- EXERCISE DIRECTIONS:
Every line of the entries with the word "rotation" in it should be shown.

++++ TASK MATERIAL

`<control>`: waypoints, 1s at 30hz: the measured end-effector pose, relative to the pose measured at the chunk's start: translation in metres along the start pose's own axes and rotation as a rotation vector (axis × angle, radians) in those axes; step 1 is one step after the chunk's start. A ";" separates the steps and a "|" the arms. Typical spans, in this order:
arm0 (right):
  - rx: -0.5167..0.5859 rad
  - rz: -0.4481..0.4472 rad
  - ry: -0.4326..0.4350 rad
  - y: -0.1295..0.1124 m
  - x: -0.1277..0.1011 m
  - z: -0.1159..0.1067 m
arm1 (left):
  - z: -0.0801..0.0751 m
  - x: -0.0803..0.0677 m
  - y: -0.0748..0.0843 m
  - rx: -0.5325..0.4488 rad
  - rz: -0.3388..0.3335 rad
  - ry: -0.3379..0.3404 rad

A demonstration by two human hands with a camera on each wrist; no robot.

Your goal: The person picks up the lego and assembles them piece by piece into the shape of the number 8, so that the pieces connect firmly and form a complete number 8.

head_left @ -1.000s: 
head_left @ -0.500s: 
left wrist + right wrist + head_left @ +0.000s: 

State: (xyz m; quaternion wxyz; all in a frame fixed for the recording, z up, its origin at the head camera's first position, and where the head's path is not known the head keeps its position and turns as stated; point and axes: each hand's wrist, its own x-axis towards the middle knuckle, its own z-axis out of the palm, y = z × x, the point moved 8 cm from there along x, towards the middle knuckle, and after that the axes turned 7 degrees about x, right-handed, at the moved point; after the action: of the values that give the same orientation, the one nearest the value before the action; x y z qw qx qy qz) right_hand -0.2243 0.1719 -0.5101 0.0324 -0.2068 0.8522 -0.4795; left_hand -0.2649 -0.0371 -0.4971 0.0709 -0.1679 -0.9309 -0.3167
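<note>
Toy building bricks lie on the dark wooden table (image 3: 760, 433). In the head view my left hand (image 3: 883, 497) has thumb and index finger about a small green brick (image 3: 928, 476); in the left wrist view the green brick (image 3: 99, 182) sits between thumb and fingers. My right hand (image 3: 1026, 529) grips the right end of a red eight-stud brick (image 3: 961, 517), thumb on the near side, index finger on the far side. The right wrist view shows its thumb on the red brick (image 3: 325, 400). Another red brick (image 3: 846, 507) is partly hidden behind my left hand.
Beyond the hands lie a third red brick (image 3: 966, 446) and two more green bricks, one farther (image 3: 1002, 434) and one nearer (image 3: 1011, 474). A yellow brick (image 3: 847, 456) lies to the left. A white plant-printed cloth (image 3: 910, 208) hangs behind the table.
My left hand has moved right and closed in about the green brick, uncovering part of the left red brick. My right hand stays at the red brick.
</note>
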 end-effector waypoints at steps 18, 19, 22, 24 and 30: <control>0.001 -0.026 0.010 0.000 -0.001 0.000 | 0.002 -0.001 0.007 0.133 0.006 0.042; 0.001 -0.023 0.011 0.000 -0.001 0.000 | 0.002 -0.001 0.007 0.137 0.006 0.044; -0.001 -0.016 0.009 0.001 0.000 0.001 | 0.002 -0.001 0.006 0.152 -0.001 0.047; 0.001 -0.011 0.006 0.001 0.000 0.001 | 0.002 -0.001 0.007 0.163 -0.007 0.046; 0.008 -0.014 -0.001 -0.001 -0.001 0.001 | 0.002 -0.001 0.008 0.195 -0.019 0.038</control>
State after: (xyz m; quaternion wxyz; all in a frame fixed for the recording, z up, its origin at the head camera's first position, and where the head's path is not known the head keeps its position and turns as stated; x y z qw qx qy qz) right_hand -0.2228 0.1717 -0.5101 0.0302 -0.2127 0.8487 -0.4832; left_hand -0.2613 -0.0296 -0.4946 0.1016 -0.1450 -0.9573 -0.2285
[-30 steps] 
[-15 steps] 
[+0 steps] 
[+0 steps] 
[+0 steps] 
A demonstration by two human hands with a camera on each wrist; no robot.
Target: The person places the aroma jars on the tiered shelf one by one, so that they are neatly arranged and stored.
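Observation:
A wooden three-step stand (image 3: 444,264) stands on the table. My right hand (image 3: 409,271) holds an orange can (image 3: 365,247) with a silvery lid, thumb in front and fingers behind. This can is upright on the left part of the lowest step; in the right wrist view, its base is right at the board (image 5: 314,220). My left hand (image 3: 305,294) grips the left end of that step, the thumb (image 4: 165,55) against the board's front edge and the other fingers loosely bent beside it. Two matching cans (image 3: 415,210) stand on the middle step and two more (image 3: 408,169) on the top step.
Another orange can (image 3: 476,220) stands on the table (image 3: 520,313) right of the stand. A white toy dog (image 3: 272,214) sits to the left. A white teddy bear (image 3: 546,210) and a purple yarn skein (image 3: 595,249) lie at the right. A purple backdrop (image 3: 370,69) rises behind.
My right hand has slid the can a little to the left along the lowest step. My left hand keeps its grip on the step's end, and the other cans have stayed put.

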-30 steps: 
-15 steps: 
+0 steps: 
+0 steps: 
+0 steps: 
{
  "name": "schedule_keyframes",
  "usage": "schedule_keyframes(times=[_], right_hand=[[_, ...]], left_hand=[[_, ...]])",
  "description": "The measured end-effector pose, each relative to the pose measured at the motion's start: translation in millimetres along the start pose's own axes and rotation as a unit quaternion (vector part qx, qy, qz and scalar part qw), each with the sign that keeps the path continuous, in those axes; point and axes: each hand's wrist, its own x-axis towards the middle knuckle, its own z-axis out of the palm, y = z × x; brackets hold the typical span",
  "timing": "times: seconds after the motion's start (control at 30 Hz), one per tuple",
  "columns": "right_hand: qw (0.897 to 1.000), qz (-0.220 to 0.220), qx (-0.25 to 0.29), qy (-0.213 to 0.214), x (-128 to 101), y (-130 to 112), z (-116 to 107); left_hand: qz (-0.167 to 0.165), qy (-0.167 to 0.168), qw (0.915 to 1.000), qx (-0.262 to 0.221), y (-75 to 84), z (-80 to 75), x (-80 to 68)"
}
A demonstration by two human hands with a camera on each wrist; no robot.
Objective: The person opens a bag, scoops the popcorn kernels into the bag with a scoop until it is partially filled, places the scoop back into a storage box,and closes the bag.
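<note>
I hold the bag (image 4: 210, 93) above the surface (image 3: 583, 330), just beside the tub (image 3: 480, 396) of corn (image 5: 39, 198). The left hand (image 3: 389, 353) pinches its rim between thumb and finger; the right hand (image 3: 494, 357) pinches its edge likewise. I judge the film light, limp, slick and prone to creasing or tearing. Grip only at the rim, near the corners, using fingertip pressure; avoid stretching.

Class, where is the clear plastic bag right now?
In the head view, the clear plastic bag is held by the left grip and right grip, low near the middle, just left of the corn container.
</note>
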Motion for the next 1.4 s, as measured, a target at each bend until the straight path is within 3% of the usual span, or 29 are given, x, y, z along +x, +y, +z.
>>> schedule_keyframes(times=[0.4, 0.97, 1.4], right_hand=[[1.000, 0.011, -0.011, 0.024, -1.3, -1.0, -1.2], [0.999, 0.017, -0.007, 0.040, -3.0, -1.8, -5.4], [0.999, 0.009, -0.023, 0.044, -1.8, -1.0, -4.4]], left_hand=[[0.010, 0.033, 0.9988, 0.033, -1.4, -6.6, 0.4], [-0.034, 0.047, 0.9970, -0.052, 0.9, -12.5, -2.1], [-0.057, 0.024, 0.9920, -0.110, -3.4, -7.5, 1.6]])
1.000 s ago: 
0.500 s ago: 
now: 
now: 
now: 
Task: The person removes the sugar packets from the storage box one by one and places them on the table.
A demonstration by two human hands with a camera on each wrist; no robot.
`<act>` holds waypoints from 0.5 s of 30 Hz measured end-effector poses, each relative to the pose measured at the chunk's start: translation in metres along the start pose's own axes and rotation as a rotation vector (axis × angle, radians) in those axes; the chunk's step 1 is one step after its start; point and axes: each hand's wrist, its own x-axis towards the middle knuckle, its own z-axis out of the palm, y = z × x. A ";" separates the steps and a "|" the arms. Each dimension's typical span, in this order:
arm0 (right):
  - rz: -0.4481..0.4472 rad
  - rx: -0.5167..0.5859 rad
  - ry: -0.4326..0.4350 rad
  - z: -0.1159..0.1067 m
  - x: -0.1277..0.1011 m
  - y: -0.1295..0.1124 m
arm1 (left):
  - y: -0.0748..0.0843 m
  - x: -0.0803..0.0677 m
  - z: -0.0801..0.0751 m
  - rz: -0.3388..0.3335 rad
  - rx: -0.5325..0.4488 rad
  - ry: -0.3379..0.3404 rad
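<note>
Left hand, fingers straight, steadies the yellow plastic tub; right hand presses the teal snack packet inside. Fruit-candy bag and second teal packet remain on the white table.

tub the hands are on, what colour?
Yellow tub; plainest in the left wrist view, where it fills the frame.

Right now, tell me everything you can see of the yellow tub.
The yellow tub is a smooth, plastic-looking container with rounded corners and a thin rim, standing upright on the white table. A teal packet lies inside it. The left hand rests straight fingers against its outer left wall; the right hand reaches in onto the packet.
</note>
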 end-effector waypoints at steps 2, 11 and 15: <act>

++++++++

- ANSWER BOX:
`<control>`: waypoints, 1s at 30hz: the measured end-effector pose, relative to the pose measured at the chunk's start: translation in metres along the start pose's own axes and rotation as a rotation vector (axis × angle, radians) in those axes; step 1 is one step after the chunk's start. A ";" separates the steps and a "|" the arms. Typical spans, in this order:
  "description": "The measured end-effector pose, each relative to the pose measured at the motion's start: translation in millimetres along the start pose's own axes and rotation as a unit quaternion (vector part qx, qy, qz and scalar part qw), each with the sign that keeps the path continuous, in those axes; point and axes: each hand's wrist, its own x-axis towards the middle knuckle, its own z-axis out of the palm, y = z × x; brackets hold the typical span",
`<act>` holds waypoints from 0.5 s of 30 Hz measured end-effector poses, each relative to the pose measured at the chunk's start: translation in metres along the start pose's own axes and rotation as a rotation vector (axis × angle, radians) in those axes; the chunk's step 1 is one step after its start; point and axes: each hand's wrist, its own x-axis towards the middle knuckle, its own z-axis out of the palm, y = z × x. A ";" separates the steps and a "|" the arms. Each dimension's typical span, in this order:

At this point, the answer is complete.